Action item: Using the data below, set down every line from the one containing "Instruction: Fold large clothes" through the one containing "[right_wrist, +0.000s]", inclusive and unchanged. Pictures are to be skipped.

***

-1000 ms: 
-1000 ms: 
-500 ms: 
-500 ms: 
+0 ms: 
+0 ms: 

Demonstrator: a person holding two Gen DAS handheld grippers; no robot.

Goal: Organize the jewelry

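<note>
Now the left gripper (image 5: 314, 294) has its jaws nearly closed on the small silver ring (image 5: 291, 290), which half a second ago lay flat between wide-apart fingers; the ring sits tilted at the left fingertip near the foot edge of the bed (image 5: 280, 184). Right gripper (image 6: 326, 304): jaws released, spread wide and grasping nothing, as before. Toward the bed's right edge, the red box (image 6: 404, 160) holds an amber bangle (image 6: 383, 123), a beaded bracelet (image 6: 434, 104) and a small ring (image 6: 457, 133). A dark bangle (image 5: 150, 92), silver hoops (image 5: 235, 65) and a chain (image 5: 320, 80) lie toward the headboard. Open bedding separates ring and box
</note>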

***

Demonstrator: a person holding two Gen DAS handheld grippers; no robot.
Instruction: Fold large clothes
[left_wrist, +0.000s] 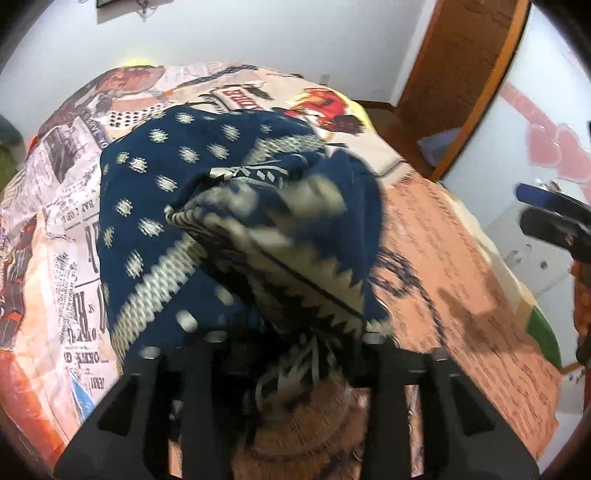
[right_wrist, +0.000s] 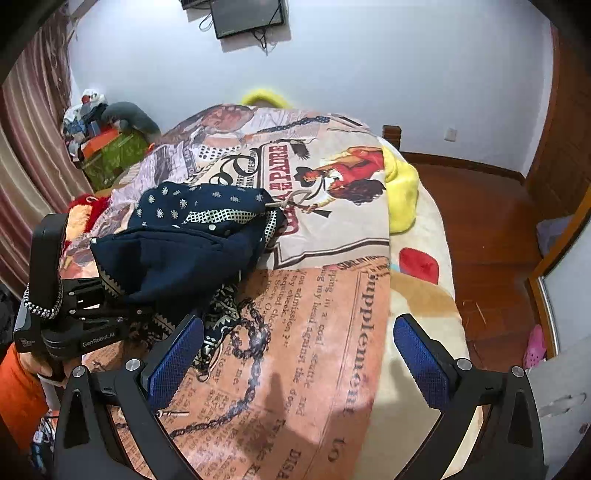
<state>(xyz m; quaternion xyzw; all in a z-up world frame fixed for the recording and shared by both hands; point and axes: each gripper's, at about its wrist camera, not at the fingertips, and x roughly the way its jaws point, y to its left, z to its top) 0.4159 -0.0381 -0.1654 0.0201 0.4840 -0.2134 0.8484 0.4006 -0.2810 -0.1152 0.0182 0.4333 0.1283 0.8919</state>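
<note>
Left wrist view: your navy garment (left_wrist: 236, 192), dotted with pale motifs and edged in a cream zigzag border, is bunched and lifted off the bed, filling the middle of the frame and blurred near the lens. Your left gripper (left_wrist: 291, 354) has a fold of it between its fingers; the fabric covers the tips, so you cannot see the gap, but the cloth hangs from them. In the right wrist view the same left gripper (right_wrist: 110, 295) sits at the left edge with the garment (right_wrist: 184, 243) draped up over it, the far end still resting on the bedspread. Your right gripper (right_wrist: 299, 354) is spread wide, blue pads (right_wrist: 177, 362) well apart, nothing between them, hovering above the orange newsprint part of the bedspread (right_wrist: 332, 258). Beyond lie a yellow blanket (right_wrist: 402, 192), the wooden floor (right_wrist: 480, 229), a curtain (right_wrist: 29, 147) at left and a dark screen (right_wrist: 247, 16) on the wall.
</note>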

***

Response:
Instruction: Fold large clothes
[left_wrist, +0.000s] 
[right_wrist, +0.000s] 

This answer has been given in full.